Given ax³ + bx² + cx + d = 0 and a =/= 0, we have the following:
x³ + bx²/a + cx/a + d/a = 0, so x³ + 3(b/3a)x² + 3(b/3a)²x + cx/a + d/a = 3(b/3a)²x,
so x³ + 3(b/3a)x² + 3(b/3a)²x + (b/3a)³ + cx/a + d/a = 3(b/3a)²x + (b/3a)³,
so (x + b/3a)³ + cx/a + c(b/3a)/a + d/a = (b/3a)² (3x + b/3a) + c(b/3a)/a,
so (x+b/3a)³+(c/a)(x+b/3a)+d/a+(b/3a)²(2b/3a)=(b/3a)²(3x+b/3a)+(b/3a)²(2b/3a)+(c/a)(b/3a),
so (x+b/3a)³+(c/a)(x+b/3a)+d/a+(b/3a)²(2b/3a)=(b/3a)²(3x+3b/3a)+(c/a)(b/3a),
so (x+b/3a)³+(c/a)(x+b/3a)-3(b/3a)²(x+b/3a)+d/a+(b/3a)²(2b/3a)-(c/a)(b/3a)=0,
so (x+b/3a)³ + [c/a-3(b/3a)²] (x+b/3a) + d/a + 2(b/3a)³ - (bc/3a²) = 0,
so y³ + Ay + B = 0, with y = x+b/3a, A = c/a-3(b/3a)², and B = d/a+2(b/3a)³-(bc/3a²)

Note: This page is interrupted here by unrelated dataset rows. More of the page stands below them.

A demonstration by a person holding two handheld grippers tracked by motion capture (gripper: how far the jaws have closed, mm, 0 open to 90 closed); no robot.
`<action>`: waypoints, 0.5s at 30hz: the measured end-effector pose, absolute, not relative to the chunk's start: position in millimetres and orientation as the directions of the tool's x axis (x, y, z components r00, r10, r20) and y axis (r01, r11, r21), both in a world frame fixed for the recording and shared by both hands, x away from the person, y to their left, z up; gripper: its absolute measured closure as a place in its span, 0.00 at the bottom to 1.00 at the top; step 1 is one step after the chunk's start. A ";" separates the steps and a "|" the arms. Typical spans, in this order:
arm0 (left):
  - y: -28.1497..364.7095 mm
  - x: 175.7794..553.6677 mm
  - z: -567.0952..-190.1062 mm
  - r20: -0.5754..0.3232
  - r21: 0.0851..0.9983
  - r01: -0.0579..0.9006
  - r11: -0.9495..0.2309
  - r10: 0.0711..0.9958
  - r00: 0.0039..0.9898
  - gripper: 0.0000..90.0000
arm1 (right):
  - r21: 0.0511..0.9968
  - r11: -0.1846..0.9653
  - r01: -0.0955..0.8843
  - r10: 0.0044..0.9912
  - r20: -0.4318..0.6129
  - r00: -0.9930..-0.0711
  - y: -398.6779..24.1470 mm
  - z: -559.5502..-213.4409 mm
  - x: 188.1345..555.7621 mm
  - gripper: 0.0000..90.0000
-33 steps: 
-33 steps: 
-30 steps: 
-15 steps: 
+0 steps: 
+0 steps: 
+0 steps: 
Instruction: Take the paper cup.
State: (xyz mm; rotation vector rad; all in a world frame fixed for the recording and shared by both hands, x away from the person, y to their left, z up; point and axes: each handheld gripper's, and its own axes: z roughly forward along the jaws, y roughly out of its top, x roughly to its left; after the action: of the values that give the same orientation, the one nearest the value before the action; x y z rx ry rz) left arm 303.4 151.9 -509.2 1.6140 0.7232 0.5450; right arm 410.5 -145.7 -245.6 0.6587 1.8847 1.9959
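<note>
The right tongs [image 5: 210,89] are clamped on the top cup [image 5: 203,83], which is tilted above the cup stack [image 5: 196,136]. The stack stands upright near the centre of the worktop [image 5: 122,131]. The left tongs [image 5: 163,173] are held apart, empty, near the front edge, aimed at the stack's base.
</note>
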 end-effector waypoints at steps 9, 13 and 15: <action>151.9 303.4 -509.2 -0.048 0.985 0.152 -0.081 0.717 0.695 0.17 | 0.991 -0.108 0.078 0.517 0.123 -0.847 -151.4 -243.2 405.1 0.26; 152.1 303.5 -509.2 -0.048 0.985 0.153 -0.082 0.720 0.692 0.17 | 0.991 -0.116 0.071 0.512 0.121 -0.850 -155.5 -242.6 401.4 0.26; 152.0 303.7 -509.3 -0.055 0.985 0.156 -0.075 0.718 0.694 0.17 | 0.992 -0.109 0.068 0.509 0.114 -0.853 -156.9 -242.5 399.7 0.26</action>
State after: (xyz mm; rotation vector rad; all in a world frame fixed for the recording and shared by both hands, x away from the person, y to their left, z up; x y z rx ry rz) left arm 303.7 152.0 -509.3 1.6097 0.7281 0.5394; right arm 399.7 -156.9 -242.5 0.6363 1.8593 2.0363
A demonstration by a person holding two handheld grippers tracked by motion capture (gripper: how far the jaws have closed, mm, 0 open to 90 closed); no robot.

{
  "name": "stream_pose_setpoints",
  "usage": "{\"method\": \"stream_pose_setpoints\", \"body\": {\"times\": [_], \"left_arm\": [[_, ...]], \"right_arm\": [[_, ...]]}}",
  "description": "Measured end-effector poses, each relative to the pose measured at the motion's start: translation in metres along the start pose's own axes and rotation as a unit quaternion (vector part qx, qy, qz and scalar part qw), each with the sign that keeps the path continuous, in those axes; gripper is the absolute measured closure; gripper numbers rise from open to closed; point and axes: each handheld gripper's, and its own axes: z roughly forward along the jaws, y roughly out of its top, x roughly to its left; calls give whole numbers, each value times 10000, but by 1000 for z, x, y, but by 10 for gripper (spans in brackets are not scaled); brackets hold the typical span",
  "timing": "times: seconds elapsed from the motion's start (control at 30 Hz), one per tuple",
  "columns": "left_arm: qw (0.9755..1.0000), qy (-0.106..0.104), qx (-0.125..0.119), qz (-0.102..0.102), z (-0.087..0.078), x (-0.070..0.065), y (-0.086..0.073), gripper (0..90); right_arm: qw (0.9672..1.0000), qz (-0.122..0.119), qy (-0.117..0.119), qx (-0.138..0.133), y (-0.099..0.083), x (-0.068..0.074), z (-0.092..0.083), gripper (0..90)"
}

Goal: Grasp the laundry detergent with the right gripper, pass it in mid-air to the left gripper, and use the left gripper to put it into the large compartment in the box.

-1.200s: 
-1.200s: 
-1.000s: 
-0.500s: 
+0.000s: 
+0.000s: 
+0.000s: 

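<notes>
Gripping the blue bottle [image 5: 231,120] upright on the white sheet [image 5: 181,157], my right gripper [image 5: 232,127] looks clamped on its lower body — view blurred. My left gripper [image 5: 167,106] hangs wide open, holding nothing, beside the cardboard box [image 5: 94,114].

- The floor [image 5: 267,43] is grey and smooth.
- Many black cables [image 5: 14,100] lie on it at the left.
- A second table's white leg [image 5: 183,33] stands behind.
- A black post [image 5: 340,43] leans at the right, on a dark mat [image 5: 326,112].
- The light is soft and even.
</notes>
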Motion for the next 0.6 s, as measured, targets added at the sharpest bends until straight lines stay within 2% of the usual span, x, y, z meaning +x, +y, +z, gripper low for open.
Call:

y = u + v, so y³ = (u+v)³ = u³ + 3u²v + 3uv² + v³ = u³ + v³ + 3uv(u+v) = u³ + v³ + 3uvy,
so y³ - (u³ + v³ + 3uvy) = 0, so y³ - (3uv)y - (u³ + v³) = 0 = y³ + Ay + B,
so A = -3uv and B = -(u³ + v³), so A³ = -27u³v³ and 27u³B = -27(u³)² - 27u³v³,
so 27u³B = -27(u³)² + A³, so 27(u³)² + 27B(u³) - A³ = 0, so now we have, from the
quadratic formula: u³ = { -(27B) +- ²√[(27B)² - 4*(27)*(-A³)] } / { 2*(27) },
so u³ = { -27B +- ²√[(27)²B² + 4*(27)²*A³/27] } / { 2*(27) },
so u³ = [ -B +- ²√(B² + 4*A³/27) ] / 2, so B = -([ -B +- ²√(B² + 4*A³/27) ]/2 + v³),
so v³ = -B - [ -B +- ²√(B² + 4*A³/27) ]/2, so u = ³√{[ -B +- ²√(B² + 4*A³/27) ] / 2}
and v = ³√{-B - [ -B +- ²√(B² + 4*A³/27) ]/2}, so y = u + v, which is the following:
y = ³√{[ -B +- ²√(B² + 4*A³/27) ] / 2} + ³√{-B - [ -B +- ²√(B² + 4*A³/27) ]/2}
so since y = x + b/3a, then we have x = y - b/3a, so:
x = ³√{[ -B +- ²√(B² + 4*A³/27) ] / 2} + ³√{-B - [ -B +- ²√(B² + 4*A³/27) ]/2} - b/3a
where A = c/a-3(b/3a)², and B = d/a+2(b/3a)³-(bc/3a²).